US believes Nord Stream 2 poses intelligence threat, eyes possible sanctions

On 15 May, the US State Department expressed concerns about possible intelligence and military implications of the Nord Stream 2 (NS2), after preparatory work for the pipeline's construction began on the same day. On 17 May, in Berlin, US Deputy Assistant Secretary of State for Energy diplomacy Sandra Oudkirk stated that NS2 could be subject to American sanctions under legislation adopted in response to Russia's aggression in Ukraine.

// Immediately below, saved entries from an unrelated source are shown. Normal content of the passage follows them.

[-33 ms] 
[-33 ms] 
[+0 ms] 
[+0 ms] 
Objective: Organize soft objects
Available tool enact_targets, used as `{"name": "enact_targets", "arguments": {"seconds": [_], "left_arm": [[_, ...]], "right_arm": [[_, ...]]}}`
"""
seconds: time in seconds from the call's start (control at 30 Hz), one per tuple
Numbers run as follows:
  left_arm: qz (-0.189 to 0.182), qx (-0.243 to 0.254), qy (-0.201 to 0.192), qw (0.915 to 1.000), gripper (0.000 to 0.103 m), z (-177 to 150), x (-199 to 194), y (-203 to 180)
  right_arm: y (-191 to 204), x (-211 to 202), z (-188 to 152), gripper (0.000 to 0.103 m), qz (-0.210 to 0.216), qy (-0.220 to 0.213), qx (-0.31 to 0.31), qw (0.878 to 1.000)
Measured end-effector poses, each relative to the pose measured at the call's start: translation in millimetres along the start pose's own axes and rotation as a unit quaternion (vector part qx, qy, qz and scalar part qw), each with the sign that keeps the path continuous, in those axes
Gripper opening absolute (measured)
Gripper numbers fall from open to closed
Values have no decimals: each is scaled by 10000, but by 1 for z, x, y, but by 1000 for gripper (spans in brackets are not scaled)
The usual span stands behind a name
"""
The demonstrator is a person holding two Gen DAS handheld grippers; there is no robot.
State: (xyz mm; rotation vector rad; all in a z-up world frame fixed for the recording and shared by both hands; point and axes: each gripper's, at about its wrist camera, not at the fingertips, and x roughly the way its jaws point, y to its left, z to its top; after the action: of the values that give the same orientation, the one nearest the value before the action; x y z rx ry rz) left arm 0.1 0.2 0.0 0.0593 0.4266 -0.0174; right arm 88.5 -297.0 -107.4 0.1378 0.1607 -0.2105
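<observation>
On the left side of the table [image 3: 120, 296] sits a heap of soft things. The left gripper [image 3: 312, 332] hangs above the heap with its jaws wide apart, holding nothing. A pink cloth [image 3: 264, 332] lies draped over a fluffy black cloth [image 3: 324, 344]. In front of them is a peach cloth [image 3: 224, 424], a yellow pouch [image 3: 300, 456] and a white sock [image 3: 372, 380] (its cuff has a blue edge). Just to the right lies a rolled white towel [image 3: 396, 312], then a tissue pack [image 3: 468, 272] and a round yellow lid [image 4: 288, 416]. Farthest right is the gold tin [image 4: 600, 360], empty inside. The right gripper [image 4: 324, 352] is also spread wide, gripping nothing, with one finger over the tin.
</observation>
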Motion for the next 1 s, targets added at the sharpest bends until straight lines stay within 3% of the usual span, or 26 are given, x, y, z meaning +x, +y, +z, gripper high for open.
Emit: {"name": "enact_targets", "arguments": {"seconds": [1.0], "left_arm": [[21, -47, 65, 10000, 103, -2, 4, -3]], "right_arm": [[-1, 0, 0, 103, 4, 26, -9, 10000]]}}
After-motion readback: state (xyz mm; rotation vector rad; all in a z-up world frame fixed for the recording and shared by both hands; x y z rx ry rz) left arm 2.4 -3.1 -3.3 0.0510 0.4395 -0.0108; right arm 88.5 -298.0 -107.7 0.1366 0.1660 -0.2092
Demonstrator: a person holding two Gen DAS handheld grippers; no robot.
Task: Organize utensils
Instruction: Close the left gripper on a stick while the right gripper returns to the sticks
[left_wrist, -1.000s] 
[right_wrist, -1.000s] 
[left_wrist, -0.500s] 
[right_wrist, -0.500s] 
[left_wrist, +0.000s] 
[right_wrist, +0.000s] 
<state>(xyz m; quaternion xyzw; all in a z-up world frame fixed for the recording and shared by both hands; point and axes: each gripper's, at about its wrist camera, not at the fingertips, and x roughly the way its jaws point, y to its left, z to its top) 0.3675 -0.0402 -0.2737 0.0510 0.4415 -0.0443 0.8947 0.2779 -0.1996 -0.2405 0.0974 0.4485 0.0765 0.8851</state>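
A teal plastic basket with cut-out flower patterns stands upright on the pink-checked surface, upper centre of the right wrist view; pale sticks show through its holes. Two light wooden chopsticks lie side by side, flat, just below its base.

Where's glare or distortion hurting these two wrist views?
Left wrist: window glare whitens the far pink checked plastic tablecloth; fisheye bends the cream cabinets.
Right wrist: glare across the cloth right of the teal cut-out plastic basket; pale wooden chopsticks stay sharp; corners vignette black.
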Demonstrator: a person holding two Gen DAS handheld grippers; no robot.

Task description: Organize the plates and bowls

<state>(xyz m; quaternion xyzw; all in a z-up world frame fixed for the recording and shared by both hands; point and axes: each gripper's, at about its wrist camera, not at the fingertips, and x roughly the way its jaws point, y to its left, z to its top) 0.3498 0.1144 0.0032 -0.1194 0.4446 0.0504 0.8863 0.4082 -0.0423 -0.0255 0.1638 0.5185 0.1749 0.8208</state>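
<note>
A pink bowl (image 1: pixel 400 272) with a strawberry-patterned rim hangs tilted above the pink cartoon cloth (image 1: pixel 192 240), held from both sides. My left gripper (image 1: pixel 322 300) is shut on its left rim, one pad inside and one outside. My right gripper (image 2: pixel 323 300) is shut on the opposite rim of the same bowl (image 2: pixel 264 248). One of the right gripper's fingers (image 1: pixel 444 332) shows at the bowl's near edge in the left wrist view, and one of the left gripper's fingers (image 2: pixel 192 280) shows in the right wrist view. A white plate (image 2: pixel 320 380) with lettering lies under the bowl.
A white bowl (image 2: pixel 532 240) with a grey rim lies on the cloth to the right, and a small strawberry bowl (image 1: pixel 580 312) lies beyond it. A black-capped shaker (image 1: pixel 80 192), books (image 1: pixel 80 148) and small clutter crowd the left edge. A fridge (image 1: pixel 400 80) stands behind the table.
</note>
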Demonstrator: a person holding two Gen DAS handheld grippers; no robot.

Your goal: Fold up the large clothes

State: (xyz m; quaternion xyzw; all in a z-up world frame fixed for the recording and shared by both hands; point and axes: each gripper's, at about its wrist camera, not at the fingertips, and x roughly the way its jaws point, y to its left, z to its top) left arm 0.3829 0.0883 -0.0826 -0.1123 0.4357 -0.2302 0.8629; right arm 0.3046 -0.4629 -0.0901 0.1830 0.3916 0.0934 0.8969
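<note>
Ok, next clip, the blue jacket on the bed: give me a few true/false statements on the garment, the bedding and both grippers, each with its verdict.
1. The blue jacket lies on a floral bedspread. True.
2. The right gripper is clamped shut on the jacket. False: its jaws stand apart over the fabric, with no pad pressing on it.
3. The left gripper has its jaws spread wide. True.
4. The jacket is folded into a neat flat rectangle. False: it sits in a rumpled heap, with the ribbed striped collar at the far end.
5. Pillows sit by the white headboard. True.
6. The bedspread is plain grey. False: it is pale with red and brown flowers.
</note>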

US authorities believe that, together with the pipeline, Russia could plant monitoring and listening devices in the Baltic Sea, where the US is working with local actors to build defence cooperation mechanisms. On 27 January 2018, the US has deemed NS2 is undermining Europe's stability, a position shared by Poland who warned that the project could expose Ukraine to further Russian aggression undeterred by the need to preserve transit routes for gas deliveries in the West. Germany's position, undoubtedly influenced by Gazprom's competitive prices as well as benefits to the German economy, is that NS2 poses no threat to Europe's security and that Kiev's concerns could be alleviated by a deal with Russia allowing Ukraine to retain its status as a transit country. Yet, the US has expressed doubts over whether such an arrangement could actually be enforced, as this would depend solely upon Russia's goodwill, itself very much in doubt given relations with Kiev, and the negative record it has in honoring its commitments, starting with the 1994 Budapest memorandum it has violated by waging war against Ukraine. Critics of NS2 argue that Russia could gain a double geopolitical advantage by further increasing Germany's dependency on its natural resources while circumventing and isolating Ukraine.